Haplotype frequencies: As far as haplotypes were concerned, four haplotypes (H1: TA, H2: TG, H3: CA, H4: CG) were constructed and there were 9 diplotypes (H1H1, H1H2, H1H3, H1H4, H2H2, H2H4, H3H3, H3H4, H4H4) in Qingyuan partridge chickens and 8 diplotypes (H1H1, H1H2, H1H3, H1H4, H2H2, H2H4, H3H4, H4H4) in Recessive White chickens. H3H3 was the unique diplotype in Qingyuan partridge chickens. Haplotype and diplotype frequencies in different chicken breeds were shown in Table 3. The distribution of different haplotypes and diplotypes in different chicken breeds were significant different (p>0.01), this result supported the result of Wang et al. (2008). In Qingyuan partridge chickens, H1 was the most frequent haplotype followed by H2 and then H4 and H3 while in Recessive White chickens, H1 was the most frequent haplotype followed by H4 and then H3 and H2.

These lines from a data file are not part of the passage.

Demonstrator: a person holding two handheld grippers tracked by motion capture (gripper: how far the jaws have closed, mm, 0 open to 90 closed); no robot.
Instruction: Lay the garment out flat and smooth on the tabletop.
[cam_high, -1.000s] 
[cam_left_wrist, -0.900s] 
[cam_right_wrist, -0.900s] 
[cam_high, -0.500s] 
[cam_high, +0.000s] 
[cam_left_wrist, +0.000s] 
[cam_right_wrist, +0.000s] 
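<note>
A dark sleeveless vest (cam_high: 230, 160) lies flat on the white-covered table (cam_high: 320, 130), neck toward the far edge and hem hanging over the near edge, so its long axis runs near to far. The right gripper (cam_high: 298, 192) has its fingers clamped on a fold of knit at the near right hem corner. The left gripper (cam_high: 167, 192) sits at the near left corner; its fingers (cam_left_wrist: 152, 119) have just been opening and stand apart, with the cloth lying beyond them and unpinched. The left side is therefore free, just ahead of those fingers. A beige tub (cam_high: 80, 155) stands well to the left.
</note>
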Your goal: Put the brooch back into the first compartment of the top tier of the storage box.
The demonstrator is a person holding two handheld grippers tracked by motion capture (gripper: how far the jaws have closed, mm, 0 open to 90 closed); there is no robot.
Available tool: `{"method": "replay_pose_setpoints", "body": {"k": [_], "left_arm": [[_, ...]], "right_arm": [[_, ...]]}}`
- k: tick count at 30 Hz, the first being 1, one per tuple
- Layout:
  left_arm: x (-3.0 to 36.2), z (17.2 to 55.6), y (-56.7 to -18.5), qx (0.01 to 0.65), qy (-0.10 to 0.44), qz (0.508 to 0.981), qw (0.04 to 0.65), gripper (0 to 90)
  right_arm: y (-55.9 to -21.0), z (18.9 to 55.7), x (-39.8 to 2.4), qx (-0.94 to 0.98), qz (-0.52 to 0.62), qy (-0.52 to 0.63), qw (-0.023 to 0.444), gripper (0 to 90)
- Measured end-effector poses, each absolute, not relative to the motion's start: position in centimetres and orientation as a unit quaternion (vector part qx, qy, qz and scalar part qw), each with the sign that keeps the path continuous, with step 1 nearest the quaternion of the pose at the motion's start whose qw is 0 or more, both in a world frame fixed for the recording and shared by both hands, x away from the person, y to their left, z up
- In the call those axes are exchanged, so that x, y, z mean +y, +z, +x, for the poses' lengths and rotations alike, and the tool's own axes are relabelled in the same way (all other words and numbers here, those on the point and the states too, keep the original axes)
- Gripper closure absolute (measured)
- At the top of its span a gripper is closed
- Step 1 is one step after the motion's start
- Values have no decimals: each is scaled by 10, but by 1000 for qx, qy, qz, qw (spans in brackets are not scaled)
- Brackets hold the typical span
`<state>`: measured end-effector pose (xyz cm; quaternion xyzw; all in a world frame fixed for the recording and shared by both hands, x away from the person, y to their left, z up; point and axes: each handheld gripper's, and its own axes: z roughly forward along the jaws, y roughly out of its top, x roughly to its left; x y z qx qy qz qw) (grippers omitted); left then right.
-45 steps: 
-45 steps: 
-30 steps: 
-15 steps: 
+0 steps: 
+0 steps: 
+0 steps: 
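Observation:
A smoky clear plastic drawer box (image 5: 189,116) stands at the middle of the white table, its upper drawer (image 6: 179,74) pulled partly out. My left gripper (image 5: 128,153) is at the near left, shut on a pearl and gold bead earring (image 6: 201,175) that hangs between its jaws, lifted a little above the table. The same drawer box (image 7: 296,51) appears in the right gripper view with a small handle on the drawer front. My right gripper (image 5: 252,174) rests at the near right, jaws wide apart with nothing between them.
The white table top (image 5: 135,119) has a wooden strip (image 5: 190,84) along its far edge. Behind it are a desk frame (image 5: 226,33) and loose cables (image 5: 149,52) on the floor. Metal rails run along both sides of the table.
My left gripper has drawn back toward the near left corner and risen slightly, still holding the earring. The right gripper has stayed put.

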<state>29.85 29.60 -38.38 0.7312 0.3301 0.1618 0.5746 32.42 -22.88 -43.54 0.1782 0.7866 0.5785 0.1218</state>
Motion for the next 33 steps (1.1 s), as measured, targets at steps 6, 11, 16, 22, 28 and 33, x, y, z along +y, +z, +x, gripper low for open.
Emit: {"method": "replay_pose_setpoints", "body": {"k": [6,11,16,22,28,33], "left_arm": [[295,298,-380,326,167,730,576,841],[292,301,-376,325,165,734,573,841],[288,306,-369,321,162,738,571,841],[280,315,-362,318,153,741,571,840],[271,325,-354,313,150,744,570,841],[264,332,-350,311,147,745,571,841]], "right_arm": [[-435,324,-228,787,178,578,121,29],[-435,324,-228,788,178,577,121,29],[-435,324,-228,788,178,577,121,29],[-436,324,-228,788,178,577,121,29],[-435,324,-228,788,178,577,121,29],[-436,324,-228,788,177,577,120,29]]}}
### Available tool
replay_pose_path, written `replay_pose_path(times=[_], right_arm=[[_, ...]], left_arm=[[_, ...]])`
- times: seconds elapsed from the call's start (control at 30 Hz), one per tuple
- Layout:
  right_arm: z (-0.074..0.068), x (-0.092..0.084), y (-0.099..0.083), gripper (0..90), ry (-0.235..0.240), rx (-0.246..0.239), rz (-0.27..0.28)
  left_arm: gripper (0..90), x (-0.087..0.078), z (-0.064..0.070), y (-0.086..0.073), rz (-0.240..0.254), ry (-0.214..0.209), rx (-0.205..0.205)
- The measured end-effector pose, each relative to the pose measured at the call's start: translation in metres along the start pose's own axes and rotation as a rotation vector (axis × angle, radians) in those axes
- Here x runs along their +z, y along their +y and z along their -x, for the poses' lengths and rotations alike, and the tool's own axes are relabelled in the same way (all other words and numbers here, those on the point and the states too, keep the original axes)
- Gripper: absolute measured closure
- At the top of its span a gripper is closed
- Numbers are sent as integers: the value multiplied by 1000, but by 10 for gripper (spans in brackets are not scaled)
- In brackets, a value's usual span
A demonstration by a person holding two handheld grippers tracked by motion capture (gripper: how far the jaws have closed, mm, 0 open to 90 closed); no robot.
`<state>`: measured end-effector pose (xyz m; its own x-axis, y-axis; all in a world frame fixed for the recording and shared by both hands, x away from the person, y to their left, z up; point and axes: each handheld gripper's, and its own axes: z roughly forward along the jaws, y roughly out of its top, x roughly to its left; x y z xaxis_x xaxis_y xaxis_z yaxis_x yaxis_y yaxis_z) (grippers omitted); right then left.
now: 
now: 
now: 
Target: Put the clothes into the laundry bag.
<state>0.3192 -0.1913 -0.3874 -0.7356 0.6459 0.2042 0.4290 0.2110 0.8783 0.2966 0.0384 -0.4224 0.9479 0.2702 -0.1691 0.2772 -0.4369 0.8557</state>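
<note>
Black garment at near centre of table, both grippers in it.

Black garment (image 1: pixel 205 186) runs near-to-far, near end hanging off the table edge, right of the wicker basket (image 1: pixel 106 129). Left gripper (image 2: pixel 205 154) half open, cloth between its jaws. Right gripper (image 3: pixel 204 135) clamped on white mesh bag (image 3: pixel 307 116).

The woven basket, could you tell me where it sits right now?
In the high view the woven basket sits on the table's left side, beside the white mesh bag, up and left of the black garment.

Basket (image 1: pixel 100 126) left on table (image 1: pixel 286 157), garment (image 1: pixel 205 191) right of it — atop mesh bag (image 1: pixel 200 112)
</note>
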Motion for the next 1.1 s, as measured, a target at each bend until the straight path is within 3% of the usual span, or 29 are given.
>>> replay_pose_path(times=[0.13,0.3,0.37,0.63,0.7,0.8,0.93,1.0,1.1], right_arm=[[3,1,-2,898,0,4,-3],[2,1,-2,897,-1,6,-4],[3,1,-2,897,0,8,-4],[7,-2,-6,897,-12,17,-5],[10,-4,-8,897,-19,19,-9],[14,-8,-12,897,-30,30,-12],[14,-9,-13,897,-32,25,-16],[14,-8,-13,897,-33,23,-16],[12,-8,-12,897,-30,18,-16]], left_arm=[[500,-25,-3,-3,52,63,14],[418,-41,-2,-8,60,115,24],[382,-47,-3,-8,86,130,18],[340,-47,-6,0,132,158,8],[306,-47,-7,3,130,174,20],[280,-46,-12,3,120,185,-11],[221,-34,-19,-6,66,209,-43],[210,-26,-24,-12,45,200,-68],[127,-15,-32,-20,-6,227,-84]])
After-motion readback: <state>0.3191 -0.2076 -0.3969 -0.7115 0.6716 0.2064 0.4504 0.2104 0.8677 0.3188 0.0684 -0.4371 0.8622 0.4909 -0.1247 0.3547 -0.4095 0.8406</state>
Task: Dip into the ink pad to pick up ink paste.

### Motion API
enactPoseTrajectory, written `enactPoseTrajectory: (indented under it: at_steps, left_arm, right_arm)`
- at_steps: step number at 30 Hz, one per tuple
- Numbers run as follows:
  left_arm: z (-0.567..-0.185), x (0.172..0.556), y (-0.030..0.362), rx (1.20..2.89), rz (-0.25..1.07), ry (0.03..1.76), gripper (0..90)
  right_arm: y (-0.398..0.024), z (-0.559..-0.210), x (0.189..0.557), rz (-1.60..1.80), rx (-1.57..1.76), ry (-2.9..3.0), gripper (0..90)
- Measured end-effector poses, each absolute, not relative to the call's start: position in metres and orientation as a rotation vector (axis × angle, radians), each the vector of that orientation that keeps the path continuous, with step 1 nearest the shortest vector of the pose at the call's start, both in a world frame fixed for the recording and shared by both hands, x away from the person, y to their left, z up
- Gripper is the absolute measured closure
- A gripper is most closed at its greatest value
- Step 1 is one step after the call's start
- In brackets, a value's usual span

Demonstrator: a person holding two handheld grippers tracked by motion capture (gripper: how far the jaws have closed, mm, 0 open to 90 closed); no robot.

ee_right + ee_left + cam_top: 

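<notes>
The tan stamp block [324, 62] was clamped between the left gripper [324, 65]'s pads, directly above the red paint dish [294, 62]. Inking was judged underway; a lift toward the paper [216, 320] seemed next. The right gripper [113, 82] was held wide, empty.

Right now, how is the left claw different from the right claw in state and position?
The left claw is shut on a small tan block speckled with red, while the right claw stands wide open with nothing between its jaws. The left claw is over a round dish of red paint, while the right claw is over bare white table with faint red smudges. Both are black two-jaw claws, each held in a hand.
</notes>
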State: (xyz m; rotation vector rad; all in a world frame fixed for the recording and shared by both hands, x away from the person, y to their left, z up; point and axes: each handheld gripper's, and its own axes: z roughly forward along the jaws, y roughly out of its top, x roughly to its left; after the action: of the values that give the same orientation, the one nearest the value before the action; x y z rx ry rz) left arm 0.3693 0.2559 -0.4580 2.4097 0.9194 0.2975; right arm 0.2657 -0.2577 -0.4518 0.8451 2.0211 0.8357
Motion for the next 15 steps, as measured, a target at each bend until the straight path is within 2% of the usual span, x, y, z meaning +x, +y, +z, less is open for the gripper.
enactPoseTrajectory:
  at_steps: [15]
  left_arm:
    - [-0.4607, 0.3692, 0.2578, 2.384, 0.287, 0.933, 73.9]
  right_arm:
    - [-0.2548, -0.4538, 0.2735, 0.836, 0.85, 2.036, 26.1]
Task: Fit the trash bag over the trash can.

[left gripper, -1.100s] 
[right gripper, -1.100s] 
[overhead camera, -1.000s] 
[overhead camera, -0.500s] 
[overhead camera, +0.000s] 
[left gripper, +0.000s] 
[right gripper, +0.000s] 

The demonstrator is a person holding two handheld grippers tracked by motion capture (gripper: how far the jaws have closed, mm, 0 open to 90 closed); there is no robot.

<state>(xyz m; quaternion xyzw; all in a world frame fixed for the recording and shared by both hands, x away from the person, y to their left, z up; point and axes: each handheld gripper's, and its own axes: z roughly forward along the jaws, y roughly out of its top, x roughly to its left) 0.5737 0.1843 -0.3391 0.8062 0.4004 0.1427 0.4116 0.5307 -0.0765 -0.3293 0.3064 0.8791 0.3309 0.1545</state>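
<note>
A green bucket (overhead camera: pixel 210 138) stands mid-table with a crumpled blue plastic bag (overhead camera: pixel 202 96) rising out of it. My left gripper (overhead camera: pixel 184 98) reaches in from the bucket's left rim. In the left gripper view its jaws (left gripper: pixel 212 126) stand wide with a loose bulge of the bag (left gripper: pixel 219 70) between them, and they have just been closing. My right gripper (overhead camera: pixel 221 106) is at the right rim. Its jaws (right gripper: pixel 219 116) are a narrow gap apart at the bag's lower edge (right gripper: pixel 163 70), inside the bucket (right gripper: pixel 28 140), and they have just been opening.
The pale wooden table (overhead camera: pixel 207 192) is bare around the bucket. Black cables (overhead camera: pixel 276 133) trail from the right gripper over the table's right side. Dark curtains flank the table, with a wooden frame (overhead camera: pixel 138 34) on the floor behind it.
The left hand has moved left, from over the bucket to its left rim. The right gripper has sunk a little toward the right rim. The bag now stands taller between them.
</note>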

This may explain why significant meat quality difference existing in the two chicken breeds, the two mutations in the promoter region of MYOG gene may relate to the meat quality traits in chicken. Nevertheless, further study should be conducted in larger population size and the meat quality traits should be tested to confirm the genetic effects of MYOG gene. It will make it possible to distinguish the MYOG gene as potentially useful in MAS of meat quality traits in chickens.

CONCLUSION

The genotypes of T-618C and G-224A in the promoter region of MYOG gene were identified in Qingyuan partridge chickens and Recessive White chickens and the results were coincidence with direct sequencing. The genotype and haplotype distribution in different breeds was significant different. The results indicated that these two SNPs might relate to chicken meat quality trait.

ACKNOWLEDGEMENTS

This research was supported by the Earmarked Fund for Modern Agro-Industry Technology Research System, Natural Science Foundation of Jiangsu Province (BK2009177) and Doctorial funds of Poultry Institute of Jiangsu province (JQ2009001).